DATA EXTRACT:

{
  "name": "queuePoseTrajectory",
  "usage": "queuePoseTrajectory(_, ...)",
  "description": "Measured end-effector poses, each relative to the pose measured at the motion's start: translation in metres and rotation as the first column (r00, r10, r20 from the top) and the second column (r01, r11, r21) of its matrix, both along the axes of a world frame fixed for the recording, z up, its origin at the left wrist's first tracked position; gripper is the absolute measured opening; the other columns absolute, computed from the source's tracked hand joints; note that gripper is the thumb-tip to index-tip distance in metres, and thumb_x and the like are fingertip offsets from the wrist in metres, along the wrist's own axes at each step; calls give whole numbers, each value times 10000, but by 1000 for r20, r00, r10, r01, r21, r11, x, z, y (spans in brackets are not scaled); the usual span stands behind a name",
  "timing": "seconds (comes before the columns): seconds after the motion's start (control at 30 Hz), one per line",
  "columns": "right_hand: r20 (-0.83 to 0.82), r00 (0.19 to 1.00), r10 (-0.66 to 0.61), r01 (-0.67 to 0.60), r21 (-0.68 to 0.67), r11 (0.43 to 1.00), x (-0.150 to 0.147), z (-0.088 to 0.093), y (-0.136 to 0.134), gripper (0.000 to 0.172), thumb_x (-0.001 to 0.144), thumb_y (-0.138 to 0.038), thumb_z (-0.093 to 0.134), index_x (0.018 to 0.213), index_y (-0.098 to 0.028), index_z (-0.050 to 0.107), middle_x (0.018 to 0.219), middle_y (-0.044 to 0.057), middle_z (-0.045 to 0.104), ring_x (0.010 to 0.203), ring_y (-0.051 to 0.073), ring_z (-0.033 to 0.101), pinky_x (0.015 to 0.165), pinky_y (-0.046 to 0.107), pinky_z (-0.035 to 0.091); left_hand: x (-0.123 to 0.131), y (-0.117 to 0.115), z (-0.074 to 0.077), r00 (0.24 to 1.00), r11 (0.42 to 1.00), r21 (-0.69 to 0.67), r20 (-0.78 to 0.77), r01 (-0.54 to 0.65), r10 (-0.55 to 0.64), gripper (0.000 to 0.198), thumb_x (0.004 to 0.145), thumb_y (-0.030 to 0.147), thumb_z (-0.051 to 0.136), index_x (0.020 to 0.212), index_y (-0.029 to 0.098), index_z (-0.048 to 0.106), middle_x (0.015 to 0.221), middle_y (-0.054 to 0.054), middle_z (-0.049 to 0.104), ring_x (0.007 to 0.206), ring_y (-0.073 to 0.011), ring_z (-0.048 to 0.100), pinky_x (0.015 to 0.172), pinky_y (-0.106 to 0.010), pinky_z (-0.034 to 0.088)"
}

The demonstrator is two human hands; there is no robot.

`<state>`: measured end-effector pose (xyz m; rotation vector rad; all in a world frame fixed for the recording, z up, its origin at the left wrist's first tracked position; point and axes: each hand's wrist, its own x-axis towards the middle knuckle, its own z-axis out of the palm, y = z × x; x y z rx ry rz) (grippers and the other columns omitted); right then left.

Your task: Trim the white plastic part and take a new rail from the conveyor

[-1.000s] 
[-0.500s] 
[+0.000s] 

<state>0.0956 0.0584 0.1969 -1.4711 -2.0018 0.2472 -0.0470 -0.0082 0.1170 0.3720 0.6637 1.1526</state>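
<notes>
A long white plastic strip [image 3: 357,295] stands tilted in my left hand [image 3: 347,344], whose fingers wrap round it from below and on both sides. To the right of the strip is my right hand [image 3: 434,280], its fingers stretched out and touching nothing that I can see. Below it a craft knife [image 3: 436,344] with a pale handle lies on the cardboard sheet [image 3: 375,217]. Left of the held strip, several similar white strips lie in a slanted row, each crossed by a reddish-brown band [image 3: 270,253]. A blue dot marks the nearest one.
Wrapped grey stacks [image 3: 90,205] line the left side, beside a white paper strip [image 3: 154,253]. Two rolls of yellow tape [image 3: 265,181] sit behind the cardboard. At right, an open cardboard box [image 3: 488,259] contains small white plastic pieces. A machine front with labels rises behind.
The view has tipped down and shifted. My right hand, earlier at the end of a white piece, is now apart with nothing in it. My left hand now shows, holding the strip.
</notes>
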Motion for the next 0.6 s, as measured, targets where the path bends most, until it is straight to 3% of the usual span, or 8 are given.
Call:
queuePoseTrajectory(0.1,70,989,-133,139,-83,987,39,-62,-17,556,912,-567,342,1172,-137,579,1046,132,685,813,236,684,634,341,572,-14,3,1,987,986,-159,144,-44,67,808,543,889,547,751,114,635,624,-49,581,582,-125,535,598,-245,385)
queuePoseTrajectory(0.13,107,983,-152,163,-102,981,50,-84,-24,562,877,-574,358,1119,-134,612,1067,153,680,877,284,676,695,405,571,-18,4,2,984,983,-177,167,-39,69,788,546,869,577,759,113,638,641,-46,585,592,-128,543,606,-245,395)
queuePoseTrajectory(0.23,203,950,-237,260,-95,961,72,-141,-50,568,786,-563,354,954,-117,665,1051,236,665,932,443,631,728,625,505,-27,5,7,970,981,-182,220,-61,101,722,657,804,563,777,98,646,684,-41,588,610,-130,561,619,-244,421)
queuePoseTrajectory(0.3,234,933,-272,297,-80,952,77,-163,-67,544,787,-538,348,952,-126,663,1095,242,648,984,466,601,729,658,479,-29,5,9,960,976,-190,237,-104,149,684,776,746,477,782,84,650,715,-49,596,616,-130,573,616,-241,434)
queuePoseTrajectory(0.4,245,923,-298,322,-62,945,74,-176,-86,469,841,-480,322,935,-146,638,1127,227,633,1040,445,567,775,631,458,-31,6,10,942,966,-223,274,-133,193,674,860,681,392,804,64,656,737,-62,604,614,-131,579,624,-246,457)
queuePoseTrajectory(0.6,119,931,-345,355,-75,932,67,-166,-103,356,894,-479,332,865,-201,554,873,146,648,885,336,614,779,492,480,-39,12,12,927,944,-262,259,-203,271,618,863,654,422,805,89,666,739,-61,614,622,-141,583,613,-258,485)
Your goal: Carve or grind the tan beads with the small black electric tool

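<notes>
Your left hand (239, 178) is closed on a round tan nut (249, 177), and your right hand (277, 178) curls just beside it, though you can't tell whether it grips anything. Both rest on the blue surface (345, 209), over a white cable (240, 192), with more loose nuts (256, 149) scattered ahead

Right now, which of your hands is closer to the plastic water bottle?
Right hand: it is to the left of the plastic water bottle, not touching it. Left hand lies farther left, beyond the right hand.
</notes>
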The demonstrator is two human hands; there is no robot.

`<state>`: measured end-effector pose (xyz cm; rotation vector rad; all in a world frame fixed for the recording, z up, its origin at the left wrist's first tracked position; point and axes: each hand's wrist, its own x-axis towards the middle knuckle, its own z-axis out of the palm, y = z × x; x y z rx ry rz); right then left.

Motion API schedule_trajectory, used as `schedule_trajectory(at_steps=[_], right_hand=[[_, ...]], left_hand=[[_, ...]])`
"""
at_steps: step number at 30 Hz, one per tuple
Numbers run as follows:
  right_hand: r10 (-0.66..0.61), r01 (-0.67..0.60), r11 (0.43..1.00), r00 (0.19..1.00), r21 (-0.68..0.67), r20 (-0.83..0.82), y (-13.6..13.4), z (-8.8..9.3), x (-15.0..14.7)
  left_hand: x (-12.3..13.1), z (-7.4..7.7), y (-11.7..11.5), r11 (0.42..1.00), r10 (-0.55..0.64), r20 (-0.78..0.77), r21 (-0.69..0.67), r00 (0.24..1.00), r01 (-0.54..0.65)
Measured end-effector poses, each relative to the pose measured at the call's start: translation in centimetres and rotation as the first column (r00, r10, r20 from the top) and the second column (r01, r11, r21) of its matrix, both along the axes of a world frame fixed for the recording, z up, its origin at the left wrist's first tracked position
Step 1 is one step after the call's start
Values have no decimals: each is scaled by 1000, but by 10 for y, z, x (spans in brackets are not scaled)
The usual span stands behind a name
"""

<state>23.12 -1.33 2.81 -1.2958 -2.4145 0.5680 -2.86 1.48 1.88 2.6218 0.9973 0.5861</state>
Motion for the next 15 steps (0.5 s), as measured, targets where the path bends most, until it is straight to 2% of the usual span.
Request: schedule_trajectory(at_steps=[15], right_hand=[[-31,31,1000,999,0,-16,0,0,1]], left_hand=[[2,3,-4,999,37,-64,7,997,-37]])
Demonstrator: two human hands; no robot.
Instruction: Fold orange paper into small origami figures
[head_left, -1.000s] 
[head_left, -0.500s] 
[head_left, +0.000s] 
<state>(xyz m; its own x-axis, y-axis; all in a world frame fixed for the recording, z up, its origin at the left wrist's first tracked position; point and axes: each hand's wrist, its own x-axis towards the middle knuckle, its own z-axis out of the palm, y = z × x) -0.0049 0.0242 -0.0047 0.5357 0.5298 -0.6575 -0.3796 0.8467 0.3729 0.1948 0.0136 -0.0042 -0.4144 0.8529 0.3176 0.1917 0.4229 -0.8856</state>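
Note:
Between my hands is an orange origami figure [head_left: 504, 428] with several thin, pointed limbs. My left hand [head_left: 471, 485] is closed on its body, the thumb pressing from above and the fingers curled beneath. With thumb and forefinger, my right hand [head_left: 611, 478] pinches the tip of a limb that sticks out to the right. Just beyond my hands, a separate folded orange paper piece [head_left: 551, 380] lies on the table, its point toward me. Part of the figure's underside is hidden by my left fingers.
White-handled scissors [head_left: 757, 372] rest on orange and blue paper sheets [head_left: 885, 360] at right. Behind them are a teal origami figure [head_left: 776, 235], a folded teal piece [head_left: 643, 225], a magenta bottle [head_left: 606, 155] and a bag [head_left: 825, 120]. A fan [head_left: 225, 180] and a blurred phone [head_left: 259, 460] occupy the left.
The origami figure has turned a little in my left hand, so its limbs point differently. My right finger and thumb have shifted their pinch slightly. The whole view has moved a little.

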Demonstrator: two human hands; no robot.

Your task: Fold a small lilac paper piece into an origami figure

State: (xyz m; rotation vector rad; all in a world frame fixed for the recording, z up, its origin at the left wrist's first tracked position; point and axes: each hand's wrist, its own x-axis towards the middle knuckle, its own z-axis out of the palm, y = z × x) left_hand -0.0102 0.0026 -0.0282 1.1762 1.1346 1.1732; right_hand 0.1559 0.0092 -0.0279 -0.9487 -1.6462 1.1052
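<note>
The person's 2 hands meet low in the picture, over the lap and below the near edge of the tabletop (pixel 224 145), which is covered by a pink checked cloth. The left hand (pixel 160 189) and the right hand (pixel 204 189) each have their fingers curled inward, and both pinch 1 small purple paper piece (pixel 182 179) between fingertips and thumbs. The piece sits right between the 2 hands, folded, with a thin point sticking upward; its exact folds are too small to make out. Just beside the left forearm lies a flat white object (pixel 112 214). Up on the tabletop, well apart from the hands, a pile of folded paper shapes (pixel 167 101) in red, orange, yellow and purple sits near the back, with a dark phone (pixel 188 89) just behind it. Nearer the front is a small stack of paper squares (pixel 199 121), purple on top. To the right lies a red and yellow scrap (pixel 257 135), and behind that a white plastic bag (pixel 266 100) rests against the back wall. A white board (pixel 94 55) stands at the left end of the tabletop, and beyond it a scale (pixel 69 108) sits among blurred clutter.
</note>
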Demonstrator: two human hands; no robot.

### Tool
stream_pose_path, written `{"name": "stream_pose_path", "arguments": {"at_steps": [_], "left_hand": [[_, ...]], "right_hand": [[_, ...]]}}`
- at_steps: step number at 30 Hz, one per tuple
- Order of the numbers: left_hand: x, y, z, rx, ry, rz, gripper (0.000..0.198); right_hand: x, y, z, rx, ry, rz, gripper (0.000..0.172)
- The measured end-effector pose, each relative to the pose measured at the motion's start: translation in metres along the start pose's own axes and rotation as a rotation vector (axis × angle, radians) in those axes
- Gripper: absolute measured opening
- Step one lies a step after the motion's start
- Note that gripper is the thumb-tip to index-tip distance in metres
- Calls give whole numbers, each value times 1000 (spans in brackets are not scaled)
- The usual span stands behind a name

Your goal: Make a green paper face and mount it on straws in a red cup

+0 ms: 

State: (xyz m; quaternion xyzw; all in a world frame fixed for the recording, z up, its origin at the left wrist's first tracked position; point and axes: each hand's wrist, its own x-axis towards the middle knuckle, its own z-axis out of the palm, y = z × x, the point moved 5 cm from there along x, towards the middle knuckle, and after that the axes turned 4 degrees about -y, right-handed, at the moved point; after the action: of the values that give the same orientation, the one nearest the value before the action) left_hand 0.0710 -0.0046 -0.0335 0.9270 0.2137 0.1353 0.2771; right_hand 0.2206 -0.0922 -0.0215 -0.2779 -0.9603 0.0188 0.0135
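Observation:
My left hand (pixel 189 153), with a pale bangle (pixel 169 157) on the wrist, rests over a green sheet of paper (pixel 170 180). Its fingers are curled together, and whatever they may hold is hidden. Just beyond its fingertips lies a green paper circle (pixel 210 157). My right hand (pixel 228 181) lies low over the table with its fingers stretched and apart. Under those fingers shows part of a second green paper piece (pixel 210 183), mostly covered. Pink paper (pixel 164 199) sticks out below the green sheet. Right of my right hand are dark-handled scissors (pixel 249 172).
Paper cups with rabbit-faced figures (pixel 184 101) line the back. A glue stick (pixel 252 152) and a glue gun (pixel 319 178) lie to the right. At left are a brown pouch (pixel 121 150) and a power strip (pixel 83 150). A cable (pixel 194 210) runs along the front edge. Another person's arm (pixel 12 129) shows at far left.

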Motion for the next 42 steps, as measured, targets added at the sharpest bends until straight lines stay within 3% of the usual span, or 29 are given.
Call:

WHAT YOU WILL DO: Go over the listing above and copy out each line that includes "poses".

COMPLETED TASK:
  "description": "Measured end-effector poses, each relative to the pose measured at the motion's start: translation in metres and rotation as the first column (r00, r10, r20 from the top) and the second column (r01, r11, r21) of its matrix, both along the axes of a world frame fixed for the recording, z up, its origin at the left wrist's first tracked position; gripper is the absolute measured opening; the other columns absolute, computed from the source's tracked hand joints; note that gripper is the thumb-tip to index-tip distance in metres, and thumb_x and the like are fingertip offsets from the wrist in metres, along the wrist's own axes at each step; calls give whole numbers, each value times 10000, but by 1000 for r20, r00, r10, r01, r21, r11, x, z, y (spans in brackets are not scaled); the usual span stands behind a name",
Measured end-effector poses, each relative to the pose measured at the call's start: translation in centimetres and rotation as the first column (r00, r10, r20 from the top) and the second column (r01, r11, r21) of its matrix, both along the axes of a world frame fixed for the recording, z up, its origin at the left wrist's first tracked position

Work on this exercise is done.